Are you a male or a female penturner?


----------



## C_Ludwigsen (Sep 23, 2004)

Now wait a minute...  Am I a male or female penturner???  I am a male turner, but I have no idea which of the pens I turn are male and which are female. []


----------



## Bev Polmanteer (Sep 23, 2004)

That's easy, the beautiful, smoothe, easy to turn ones are female!  The others are male!!!


----------



## tipusnr (Sep 24, 2004)

What about laminated pens?  NOT in MY house!!


----------



## Gary (Sep 24, 2004)

The curvy pens are female. [}]


----------



## darbytee (Sep 24, 2004)

Wait a minute. I just posted pictures of a curvy pen, a laminated pen, and a pink ivory pen. I'm so confused now...


----------



## samm47 (Sep 24, 2004)

You guys are having way to much fun with this....Ladies stand up and be counted...........


----------



## penhead (Sep 24, 2004)

Hmmm, wonder which the weeping willow out back is...??


JohnPayton


----------



## Daniel (Oct 20, 2004)

My Pens are all Female. just like ships, they are all she's.
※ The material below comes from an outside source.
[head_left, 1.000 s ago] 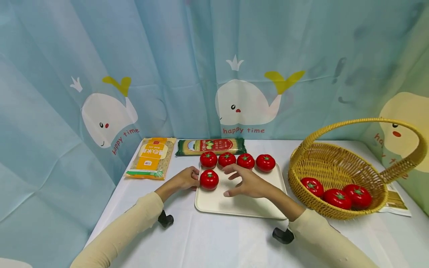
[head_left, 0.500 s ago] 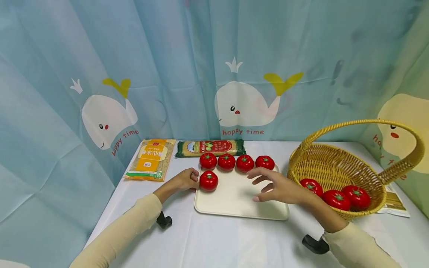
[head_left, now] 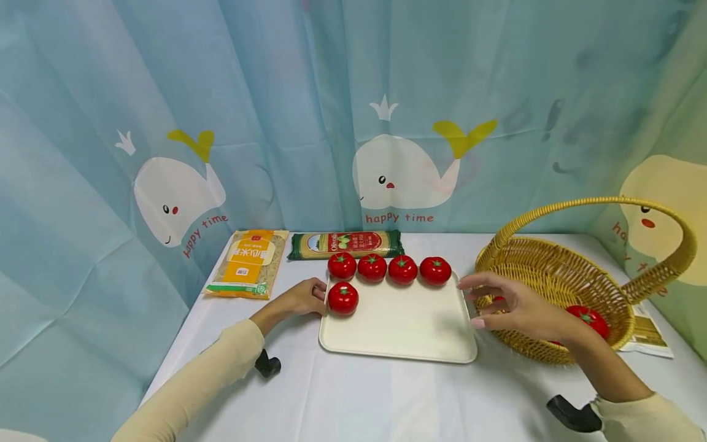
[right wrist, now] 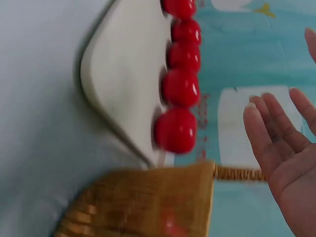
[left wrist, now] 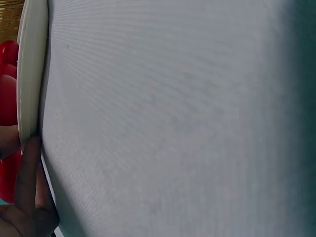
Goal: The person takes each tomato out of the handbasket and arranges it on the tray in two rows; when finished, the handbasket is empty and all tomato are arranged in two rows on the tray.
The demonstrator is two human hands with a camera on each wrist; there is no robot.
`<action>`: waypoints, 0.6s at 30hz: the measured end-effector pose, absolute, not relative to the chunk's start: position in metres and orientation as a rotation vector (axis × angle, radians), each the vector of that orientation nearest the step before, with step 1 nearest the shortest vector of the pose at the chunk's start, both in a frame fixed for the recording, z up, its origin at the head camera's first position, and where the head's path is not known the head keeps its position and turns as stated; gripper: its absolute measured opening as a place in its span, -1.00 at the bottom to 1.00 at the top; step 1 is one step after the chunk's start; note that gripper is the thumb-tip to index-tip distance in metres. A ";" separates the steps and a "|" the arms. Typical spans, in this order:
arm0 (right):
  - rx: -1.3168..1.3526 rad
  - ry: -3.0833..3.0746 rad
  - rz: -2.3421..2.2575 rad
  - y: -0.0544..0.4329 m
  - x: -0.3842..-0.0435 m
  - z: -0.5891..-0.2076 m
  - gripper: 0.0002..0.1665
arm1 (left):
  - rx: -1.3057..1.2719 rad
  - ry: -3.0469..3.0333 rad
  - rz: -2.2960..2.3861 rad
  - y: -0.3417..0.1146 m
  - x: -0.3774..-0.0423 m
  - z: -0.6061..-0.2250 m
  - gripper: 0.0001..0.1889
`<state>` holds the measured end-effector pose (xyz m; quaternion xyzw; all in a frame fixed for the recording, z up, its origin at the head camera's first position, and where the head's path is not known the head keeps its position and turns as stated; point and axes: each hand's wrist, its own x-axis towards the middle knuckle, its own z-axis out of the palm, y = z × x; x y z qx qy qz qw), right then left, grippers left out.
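Observation:
A cream rectangular tray [head_left: 394, 331] lies on the table with several red tomatoes [head_left: 402, 270] along its back side. One more tomato [head_left: 343, 299] sits at its left side. My left hand [head_left: 301, 297] pinches the tray's left edge, thumb [left wrist: 9, 141] over the rim and fingers [left wrist: 28, 177] against its outer side. My right hand [head_left: 519, 307] hovers with nothing in it between the tray's right edge and the wicker basket [head_left: 544, 255], fingers spread and loosely bent. It partly hides the tomatoes in the basket; one tomato [head_left: 590, 321] shows at the basket's right.
The basket's tall arched handle [head_left: 585, 201] rises at the right. Behind the tray lies a pasta packet [head_left: 347, 244], and to the left a yellow grain bag [head_left: 247, 264]. A flat packet [head_left: 649, 334] lies partly under the basket. Blue curtains [head_left: 309, 123] close off the back.
My right hand has moved right, from over the tray to the basket's left rim, and now covers some of the basket's tomatoes. My left hand stays at the tray's left edge.

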<state>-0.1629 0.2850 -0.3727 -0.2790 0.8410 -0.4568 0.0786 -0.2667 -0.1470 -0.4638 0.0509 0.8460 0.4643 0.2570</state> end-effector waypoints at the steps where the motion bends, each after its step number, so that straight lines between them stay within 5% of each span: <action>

Plus anything that I like to hold that much better not be male.


----------



## Gregory Huey (Dec 10, 2004)

are the ugly ones boys and the pretty ones girls?


----------



## jkirkb94 (Dec 16, 2004)

Stand one of my European pens on end and you can easily see that by the hourglass figure that they are females[:X] and the cigar pens with the long shaft and bulge at the ends are males![] Kirk [8D]


----------